# REQUIRED WORK
Exactly and without additions, transcribe the line that contains "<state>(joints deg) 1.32" and every line after it in the data.

[Dataset entries]
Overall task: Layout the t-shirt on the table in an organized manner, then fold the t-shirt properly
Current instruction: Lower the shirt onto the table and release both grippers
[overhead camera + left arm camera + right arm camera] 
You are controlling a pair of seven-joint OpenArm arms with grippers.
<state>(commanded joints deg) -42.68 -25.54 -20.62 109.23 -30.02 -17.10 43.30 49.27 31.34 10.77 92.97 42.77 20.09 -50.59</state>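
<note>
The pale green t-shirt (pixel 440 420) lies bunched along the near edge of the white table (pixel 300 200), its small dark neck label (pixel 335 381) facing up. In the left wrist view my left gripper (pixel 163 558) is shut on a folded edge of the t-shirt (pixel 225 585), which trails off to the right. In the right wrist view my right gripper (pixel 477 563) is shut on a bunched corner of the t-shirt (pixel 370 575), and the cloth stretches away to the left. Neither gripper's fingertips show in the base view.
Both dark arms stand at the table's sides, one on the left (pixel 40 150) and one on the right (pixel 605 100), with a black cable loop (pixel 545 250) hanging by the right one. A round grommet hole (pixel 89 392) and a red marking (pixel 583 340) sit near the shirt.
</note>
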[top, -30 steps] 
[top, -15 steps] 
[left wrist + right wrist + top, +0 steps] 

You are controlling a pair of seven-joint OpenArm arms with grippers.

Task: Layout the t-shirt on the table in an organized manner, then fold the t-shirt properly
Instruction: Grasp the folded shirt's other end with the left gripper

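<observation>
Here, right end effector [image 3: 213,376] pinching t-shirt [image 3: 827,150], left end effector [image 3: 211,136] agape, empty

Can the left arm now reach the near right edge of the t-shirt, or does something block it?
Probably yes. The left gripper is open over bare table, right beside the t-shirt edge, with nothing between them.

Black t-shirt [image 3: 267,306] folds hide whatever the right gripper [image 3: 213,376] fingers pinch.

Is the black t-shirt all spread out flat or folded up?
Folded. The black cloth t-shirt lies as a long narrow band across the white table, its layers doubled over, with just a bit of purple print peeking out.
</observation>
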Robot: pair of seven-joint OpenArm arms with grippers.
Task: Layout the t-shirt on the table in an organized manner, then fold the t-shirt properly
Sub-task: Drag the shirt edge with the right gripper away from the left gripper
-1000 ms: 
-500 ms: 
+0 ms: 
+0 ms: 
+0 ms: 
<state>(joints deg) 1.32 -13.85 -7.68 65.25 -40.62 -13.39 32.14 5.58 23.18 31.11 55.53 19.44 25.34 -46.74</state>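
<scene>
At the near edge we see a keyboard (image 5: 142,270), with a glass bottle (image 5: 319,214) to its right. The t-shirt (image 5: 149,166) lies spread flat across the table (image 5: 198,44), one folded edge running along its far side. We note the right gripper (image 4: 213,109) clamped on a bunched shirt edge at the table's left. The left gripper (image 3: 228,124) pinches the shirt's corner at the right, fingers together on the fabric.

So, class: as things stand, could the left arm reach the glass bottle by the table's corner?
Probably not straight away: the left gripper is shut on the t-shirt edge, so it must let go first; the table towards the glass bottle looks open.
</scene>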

# RESPONSE TO THE EXERCISE
<state>(joints deg) 1.32 -13.85 -7.68 65.25 -40.62 -13.39 32.14 5.58 23.18 31.11 55.53 19.44 25.34 -46.74</state>
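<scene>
At the near edge we see a keyboard (image 5: 142,270), with a glass bottle (image 5: 319,214) to its right. The t-shirt (image 5: 149,166) lies spread flat across the table (image 5: 198,44), one folded edge running along its far side. We note the right gripper (image 4: 213,109) clamped on a bunched shirt edge at the table's left. The left gripper (image 3: 228,124) pinches the shirt's corner at the right, fingers together on the fabric.

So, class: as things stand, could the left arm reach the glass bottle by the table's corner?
Probably not straight away: the left gripper is shut on the t-shirt edge, so it must let go first; the table towards the glass bottle looks open.
</scene>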

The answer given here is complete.